▶ _HOW TO COMPLETE THIS TASK_: Find every line with the string "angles" in the material below and copy it.

▶ _SOURCE RECORDS_:
------------------------

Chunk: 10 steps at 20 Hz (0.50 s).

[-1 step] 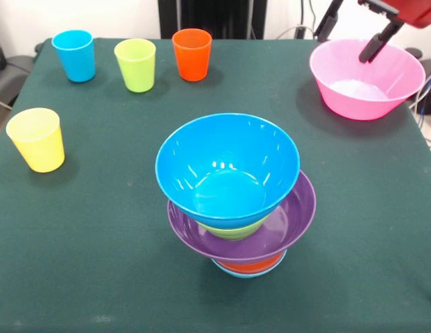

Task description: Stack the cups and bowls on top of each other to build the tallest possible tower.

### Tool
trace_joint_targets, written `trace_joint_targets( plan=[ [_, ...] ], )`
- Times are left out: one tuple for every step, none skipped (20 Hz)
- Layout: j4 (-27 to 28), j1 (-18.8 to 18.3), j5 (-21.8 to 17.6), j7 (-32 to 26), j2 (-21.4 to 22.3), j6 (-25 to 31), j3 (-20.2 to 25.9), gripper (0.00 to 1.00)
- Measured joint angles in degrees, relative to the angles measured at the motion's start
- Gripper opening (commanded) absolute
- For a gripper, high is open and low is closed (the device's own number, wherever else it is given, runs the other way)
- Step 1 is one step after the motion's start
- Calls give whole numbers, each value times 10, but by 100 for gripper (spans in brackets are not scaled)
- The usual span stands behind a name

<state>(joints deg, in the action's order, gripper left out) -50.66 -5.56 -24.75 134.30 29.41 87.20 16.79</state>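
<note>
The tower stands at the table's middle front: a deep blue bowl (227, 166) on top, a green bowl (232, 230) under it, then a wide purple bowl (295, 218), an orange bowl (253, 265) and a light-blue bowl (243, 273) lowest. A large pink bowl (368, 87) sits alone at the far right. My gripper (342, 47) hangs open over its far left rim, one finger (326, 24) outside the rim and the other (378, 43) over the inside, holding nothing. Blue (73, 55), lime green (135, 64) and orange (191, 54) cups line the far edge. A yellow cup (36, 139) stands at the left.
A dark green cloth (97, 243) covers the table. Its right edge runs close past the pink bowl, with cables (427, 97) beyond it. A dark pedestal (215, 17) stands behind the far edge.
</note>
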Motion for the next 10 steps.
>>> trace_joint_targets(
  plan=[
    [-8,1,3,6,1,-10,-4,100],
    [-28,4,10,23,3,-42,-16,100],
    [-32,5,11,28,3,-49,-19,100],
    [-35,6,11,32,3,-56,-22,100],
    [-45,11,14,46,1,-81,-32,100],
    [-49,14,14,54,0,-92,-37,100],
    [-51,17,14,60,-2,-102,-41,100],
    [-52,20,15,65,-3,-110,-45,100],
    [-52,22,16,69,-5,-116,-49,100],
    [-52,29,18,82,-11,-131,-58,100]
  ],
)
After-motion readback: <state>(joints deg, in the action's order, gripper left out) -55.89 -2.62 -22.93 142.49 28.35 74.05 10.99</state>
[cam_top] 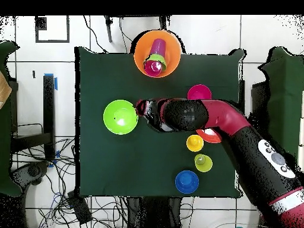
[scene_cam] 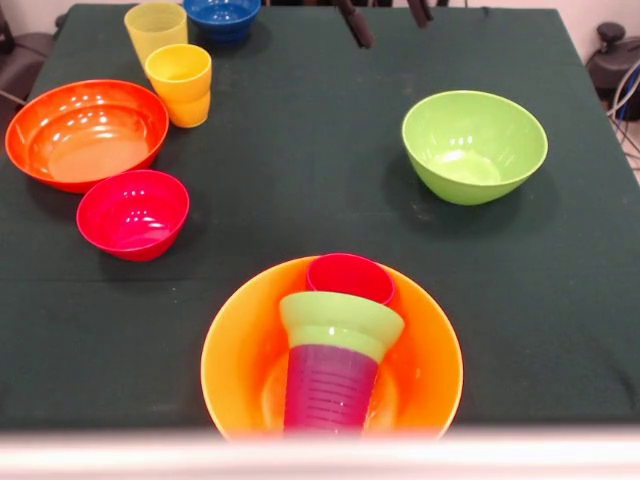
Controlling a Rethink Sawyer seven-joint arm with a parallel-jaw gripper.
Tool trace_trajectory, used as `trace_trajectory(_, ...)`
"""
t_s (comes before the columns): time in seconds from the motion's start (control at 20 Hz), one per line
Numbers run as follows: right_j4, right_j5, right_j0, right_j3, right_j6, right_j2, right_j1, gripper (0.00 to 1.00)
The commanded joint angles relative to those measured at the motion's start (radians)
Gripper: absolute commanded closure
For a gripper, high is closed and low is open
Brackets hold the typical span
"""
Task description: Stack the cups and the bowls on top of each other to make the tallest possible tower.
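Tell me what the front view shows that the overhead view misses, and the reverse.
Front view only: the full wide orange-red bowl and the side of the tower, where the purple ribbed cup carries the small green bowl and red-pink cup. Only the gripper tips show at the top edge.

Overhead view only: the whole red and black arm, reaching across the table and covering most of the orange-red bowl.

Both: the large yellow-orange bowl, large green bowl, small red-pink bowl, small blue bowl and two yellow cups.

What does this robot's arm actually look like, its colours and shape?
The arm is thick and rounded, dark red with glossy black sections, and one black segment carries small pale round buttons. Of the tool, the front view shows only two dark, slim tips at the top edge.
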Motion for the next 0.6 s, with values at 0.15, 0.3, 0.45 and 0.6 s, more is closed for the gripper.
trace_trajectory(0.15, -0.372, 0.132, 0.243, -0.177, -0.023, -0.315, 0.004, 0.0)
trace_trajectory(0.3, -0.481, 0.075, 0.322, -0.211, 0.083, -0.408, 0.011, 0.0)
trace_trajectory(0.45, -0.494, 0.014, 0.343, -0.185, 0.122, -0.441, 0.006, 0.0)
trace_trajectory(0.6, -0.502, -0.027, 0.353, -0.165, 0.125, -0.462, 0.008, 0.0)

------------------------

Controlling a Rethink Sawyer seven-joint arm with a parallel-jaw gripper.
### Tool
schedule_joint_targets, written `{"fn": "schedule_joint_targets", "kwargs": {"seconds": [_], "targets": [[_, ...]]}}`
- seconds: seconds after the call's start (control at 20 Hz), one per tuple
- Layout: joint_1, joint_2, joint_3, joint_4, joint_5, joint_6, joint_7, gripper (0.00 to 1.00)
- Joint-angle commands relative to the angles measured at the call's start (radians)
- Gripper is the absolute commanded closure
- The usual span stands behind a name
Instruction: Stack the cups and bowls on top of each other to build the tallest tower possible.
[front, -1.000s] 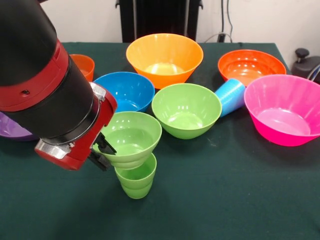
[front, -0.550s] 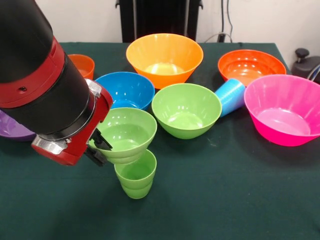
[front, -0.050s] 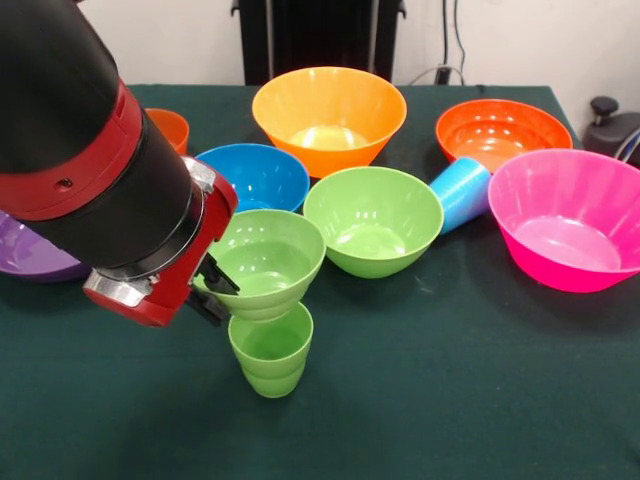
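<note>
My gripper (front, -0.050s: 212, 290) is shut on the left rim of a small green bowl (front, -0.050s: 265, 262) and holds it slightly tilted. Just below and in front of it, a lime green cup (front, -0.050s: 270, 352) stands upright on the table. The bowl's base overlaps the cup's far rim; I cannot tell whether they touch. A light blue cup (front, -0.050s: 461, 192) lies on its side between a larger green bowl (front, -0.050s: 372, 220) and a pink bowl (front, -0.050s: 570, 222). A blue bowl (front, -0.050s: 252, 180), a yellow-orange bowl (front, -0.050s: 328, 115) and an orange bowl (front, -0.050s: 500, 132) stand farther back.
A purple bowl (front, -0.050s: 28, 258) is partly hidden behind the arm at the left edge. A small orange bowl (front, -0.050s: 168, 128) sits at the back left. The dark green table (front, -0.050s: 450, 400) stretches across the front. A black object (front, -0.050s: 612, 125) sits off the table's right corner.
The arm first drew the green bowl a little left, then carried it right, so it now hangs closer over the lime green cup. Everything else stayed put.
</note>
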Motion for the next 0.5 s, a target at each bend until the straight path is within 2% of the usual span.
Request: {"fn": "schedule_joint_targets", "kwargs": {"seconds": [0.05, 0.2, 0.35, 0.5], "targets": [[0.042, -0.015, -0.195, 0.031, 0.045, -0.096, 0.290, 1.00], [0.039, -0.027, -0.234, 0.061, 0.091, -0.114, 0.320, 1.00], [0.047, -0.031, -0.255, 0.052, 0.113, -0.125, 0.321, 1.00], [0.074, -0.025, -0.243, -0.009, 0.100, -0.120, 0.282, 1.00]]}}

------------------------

▶ _THE ANSWER_:
- Measured joint angles in degrees, relative to the angles measured at the motion's start
The commanded joint angles relative to those measured at the motion's start (radians)
- Joint-angle commands relative to the angles measured at the call's start (radians)

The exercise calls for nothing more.